--- RAW DATA Enclosed Below ---
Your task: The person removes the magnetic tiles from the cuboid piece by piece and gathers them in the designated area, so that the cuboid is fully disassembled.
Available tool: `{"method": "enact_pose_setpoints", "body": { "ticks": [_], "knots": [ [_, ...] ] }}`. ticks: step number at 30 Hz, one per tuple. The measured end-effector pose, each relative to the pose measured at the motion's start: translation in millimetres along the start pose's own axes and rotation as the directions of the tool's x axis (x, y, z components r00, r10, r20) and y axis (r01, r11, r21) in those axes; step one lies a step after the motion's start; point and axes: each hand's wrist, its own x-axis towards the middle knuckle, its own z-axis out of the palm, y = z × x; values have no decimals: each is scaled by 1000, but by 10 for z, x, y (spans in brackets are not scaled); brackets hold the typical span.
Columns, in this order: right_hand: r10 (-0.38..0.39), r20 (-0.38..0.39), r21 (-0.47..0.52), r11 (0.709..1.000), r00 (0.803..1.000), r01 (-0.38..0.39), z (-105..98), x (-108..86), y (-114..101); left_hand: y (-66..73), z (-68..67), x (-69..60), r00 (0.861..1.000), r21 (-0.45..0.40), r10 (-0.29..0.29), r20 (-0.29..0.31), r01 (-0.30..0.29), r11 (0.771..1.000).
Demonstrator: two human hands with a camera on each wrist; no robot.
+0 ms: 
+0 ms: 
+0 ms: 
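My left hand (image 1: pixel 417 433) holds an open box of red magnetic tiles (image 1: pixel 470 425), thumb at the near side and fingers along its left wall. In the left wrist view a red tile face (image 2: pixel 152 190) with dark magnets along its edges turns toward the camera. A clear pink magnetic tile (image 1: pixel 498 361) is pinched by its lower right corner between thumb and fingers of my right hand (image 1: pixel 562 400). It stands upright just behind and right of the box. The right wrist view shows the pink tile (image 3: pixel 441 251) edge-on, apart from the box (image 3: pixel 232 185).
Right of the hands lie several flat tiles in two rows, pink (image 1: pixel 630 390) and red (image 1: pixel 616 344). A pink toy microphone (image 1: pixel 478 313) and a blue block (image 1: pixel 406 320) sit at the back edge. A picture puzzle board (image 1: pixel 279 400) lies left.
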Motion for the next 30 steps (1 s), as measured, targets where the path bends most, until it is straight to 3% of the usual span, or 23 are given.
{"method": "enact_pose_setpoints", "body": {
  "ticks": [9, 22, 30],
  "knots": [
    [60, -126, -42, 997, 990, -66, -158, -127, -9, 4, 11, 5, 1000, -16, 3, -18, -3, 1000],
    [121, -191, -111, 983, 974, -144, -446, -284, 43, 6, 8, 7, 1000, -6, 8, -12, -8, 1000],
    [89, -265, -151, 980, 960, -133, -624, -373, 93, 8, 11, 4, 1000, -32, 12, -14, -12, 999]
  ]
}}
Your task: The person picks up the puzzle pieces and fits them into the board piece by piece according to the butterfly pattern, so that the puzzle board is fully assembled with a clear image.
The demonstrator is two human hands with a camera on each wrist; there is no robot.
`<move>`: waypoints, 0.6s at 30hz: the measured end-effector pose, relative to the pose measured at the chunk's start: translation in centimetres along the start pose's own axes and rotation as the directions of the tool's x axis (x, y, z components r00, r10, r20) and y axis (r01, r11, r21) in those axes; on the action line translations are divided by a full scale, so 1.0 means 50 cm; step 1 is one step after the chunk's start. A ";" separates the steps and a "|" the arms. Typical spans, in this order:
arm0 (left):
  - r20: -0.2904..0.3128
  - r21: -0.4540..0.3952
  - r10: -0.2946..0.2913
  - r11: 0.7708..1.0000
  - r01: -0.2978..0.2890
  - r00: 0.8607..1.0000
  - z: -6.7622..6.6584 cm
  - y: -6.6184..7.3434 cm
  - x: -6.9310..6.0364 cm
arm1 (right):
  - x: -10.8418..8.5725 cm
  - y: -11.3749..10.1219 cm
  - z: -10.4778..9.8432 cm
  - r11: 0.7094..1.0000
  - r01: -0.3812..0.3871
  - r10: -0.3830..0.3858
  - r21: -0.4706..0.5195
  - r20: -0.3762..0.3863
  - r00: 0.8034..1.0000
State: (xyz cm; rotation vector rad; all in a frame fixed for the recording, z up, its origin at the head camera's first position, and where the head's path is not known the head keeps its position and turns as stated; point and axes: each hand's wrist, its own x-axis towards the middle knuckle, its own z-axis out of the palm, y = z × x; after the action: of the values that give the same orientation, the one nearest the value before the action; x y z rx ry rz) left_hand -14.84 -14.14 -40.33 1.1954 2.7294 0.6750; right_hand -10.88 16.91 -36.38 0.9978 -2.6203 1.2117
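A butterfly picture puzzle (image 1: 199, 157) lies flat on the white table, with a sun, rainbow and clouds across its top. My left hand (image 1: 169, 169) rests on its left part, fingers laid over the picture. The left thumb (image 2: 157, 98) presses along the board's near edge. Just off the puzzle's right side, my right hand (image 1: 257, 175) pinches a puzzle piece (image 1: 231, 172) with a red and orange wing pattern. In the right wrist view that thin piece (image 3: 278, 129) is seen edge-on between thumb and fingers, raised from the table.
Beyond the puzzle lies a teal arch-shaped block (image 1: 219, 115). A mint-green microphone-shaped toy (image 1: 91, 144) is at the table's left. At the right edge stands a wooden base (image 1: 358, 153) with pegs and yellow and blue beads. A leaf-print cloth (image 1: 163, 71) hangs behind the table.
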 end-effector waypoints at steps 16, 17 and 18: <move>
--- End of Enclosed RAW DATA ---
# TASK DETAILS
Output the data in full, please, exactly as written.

# RESPONSE FOR THIS EXERCISE
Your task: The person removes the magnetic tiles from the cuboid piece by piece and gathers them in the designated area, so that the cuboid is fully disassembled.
Available tool: `{"method": "enact_pose_setpoints", "body": { "ticks": [_], "knots": [ [_, ...] ] }}`. ticks: step number at 30 Hz, one per tuple. The measured end-effector pose, each relative to the pose measured at the motion's start: translation in millimetres along the start pose's own axes and rotation as the directions of the tool's x axis (x, y, z components r00, r10, r20) and y axis (r01, r11, r21) in those axes; step one lies a step after the motion's start; point and axes: each hand's wrist, its own x-axis towards the middle knuckle, its own z-axis out of the palm, y = z × x; values have no decimals: each is scaled by 1000, but by 10 for z, x, y (spans in brackets are not scaled); brackets hold the typical span.
Columns, in this order: right_hand: r10 (-0.38..0.39), r20 (-0.38..0.39), r21 (-0.47..0.52), r11 (0.709..1.000), r00 (0.803..1.000), r01 (-0.38..0.39), z (-105..98), x (-108..86), y (-114..101); left_hand: y (-66..73), z (-68..67), x (-69..60), r00 (0.861..1.000), r21 (-0.45..0.40), r10 (-0.29..0.29), r20 (-0.29..0.31), r01 (-0.30..0.29), r11 (0.771..1.000).
Demonstrator: two human hands with a camera on each wrist; no robot.
+0 ms: 
+0 ms: 
+0 ms: 
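My left hand (image 1: pixel 417 433) holds an open box of red magnetic tiles (image 1: pixel 470 425), thumb at the near side and fingers along its left wall. In the left wrist view a red tile face (image 2: pixel 152 190) with dark magnets along its edges turns toward the camera. A clear pink magnetic tile (image 1: pixel 498 361) is pinched by its lower right corner between thumb and fingers of my right hand (image 1: pixel 562 400). It stands upright just behind and right of the box. The right wrist view shows the pink tile (image 3: pixel 441 251) edge-on, apart from the box (image 3: pixel 232 185).
Right of the hands lie several flat tiles in two rows, pink (image 1: pixel 630 390) and red (image 1: pixel 616 344). A pink toy microphone (image 1: pixel 478 313) and a blue block (image 1: pixel 406 320) sit at the back edge. A picture puzzle board (image 1: pixel 279 400) lies left.
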Motion for the next 30 steps (1 s), as measured, targets where the path bends most, until it is straight to 3% of the usual span, or 23 are given.
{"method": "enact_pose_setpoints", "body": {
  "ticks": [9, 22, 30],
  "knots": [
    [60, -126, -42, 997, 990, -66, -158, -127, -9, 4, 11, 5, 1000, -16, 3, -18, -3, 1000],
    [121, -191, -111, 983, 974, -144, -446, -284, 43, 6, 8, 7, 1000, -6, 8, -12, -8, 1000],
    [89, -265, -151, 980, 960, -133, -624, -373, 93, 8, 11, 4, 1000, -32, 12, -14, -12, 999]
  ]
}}
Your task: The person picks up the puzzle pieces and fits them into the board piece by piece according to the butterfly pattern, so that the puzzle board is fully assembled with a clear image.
The demonstrator is two human hands with a camera on each wrist; there is no robot.
`<move>`: waypoints, 0.6s at 30hz: the measured end-effector pose, relative to the pose measured at the chunk's start: translation in centimetres along the start pose's own axes and rotation as the directions of the tool's x axis (x, y, z components r00, r10, r20) and y axis (r01, r11, r21) in those axes; on the action line translations are divided by a full scale, so 1.0 means 50 cm; step 1 is one step after the chunk's start. A ";" separates the steps and a "|" the arms. Typical spans, in this order:
arm0 (left):
  - r20: -0.2904..0.3128
  - r21: -0.4540..0.3952
  - r10: -0.2946..0.2913
  - r11: 0.7708..1.0000
  - r01: -0.2978..0.2890
  - r00: 0.8607..1.0000
  - z: -6.7622..6.6584 cm
  - y: -6.6184..7.3434 cm
  - x: -6.9310..6.0364 cm
arm1 (right):
  - x: -10.8418..8.5725 cm
  - y: -11.3749..10.1219 cm
  - z: -10.4778..9.8432 cm
  - r11: 0.7094..1.0000
  - r01: -0.3812..0.3871
  - r10: -0.3830..0.3858
  - r21: -0.4706..0.5195
  - r20: -0.3762..0.3863
  - r00: 0.8034..1.0000
State: (xyz cm; rotation vector rad; all in a frame fixed for the recording, z up, its origin at the head camera's first position, and where the head's path is not known the head keeps its position and turns as stated; point and axes: each hand's wrist, its own x-axis towards the middle knuckle, its own z-axis out of the palm, y = z × x; after the action: of the values that give the same orientation, the one nearest the value before the action; x y z rx ry rz) left_hand -14.84 -14.14 -40.33 1.1954 2.7294 0.6750; right_hand -10.88 16.91 -36.38 0.9978 -2.6203 1.2117
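A butterfly picture puzzle (image 1: 199, 157) lies flat on the white table, with a sun, rainbow and clouds across its top. My left hand (image 1: 169, 169) rests on its left part, fingers laid over the picture. The left thumb (image 2: 157, 98) presses along the board's near edge. Just off the puzzle's right side, my right hand (image 1: 257, 175) pinches a puzzle piece (image 1: 231, 172) with a red and orange wing pattern. In the right wrist view that thin piece (image 3: 278, 129) is seen edge-on between thumb and fingers, raised from the table.
Beyond the puzzle lies a teal arch-shaped block (image 1: 219, 115). A mint-green microphone-shaped toy (image 1: 91, 144) is at the table's left. At the right edge stands a wooden base (image 1: 358, 153) with pegs and yellow and blue beads. A leaf-print cloth (image 1: 163, 71) hangs behind the table.
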 end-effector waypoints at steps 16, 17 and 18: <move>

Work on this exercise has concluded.